## Activity
Every line from the beginning of the data through the line containing "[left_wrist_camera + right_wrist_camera" should be reproduced exactly, and no further lines should be output.

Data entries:
□ □ □

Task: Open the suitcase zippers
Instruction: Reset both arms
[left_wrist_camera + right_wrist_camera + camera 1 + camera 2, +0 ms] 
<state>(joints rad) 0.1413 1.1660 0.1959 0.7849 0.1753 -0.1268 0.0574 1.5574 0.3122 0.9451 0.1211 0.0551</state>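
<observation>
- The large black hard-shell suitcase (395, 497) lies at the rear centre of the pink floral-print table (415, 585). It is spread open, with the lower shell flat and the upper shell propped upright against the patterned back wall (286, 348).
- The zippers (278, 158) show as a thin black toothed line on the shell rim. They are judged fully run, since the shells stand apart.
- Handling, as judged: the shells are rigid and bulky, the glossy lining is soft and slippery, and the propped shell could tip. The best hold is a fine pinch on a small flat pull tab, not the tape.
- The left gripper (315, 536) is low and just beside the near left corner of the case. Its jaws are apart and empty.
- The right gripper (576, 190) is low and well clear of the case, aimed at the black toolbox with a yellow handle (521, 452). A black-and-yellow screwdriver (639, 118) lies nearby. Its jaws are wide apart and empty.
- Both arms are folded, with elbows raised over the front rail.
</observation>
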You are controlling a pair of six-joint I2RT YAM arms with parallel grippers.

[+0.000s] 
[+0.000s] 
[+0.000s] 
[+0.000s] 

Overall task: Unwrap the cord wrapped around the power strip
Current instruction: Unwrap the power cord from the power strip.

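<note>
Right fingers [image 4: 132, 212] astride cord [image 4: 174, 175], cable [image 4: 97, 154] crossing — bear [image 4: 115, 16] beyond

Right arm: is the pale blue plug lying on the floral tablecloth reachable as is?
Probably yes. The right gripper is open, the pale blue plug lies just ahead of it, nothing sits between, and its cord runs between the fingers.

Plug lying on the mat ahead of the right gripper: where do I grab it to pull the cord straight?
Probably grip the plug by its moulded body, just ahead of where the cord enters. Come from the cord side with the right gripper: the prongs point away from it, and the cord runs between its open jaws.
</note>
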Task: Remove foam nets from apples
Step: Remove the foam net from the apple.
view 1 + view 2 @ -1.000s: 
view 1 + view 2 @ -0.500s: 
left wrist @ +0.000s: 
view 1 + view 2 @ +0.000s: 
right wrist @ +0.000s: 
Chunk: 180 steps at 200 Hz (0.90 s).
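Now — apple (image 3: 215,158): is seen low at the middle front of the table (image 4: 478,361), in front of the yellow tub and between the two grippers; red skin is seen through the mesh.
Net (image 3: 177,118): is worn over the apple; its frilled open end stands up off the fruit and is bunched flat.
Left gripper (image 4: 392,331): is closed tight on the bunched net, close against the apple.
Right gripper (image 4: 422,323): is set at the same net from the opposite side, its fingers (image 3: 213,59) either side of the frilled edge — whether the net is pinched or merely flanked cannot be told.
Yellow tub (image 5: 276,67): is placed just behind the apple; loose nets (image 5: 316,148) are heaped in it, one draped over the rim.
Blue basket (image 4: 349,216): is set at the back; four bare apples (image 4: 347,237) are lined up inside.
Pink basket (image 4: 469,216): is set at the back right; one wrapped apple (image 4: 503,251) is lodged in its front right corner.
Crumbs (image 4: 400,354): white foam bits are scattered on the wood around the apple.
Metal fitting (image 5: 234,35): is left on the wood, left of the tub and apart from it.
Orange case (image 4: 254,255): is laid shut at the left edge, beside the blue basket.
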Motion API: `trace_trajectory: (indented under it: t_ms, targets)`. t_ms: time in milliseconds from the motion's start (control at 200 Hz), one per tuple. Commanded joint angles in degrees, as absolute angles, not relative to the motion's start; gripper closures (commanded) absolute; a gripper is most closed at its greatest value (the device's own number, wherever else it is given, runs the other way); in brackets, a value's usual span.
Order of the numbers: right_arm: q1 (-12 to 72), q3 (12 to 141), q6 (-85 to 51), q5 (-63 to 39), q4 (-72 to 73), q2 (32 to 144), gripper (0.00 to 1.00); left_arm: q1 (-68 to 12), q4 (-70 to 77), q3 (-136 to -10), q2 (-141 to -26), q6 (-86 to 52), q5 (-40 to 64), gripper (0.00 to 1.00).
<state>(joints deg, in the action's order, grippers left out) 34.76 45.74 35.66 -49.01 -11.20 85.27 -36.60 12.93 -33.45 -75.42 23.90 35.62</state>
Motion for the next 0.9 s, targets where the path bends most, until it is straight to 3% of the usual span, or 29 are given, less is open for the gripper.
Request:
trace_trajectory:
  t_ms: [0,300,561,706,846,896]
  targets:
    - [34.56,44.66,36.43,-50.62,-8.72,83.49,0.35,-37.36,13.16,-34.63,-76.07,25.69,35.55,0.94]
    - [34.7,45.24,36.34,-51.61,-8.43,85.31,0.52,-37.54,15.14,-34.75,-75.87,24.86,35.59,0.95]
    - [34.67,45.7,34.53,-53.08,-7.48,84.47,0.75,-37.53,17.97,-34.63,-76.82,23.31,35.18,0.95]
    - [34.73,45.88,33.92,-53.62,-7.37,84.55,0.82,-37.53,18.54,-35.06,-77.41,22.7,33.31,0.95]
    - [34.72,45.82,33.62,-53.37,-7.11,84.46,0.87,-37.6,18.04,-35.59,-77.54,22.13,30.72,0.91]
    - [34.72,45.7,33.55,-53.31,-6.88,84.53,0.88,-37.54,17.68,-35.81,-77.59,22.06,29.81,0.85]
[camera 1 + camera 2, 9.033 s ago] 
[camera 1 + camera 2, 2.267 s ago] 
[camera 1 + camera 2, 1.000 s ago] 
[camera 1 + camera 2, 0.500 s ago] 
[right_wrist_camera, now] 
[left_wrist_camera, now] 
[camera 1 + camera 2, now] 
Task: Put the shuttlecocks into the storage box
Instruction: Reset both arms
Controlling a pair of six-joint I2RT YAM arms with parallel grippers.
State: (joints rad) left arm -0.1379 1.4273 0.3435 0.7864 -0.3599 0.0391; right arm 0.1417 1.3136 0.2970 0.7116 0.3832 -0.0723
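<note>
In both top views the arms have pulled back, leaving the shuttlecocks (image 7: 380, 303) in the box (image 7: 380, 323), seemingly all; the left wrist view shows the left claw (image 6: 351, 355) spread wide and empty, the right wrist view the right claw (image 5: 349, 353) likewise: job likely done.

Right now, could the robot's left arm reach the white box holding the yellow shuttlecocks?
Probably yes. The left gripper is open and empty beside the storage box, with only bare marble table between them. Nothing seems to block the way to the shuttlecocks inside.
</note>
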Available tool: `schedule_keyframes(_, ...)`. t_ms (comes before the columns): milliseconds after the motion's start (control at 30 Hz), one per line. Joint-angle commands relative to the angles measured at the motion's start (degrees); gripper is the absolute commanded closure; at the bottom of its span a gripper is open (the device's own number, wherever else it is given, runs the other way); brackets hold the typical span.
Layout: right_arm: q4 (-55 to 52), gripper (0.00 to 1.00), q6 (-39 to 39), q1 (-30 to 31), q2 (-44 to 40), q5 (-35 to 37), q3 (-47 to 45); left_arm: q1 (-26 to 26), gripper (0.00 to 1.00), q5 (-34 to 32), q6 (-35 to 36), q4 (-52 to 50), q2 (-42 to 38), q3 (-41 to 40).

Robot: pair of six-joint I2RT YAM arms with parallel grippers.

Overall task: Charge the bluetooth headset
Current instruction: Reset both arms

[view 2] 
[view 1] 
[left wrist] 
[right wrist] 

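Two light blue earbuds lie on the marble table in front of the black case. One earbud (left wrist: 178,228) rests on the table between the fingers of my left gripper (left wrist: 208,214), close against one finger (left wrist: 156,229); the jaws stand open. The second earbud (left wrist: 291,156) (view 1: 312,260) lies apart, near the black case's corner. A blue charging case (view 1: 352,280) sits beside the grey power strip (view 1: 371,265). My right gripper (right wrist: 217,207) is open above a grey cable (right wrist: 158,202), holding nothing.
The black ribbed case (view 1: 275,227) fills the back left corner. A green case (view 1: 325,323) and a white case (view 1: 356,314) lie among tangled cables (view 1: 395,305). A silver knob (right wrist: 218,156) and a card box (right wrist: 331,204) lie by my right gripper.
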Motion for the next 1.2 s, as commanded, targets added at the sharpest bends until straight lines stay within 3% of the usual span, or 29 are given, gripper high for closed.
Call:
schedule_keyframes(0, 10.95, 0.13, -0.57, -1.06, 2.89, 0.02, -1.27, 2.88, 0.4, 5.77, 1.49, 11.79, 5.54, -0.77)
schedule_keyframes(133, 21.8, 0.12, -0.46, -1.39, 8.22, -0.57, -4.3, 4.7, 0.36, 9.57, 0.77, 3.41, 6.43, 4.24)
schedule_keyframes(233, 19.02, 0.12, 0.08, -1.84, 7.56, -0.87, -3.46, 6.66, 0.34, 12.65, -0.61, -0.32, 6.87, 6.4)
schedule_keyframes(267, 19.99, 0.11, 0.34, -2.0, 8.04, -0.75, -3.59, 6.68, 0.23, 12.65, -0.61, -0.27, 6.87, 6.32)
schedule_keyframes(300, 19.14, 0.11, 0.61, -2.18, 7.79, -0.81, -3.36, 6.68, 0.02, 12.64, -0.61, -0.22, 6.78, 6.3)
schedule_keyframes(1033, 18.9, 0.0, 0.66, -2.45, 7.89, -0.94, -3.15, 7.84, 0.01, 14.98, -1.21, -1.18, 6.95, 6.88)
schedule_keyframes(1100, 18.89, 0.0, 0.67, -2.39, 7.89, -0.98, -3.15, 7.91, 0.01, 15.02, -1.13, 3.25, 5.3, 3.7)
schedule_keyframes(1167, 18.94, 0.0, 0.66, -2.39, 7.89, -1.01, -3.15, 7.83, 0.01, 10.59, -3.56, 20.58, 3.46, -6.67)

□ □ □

## Answer space
Task: Open the suitcase zippers
Instruction: Reset both arms
[left_wrist_camera + right_wrist_camera + camera 1 + camera 2, +0 ms] 

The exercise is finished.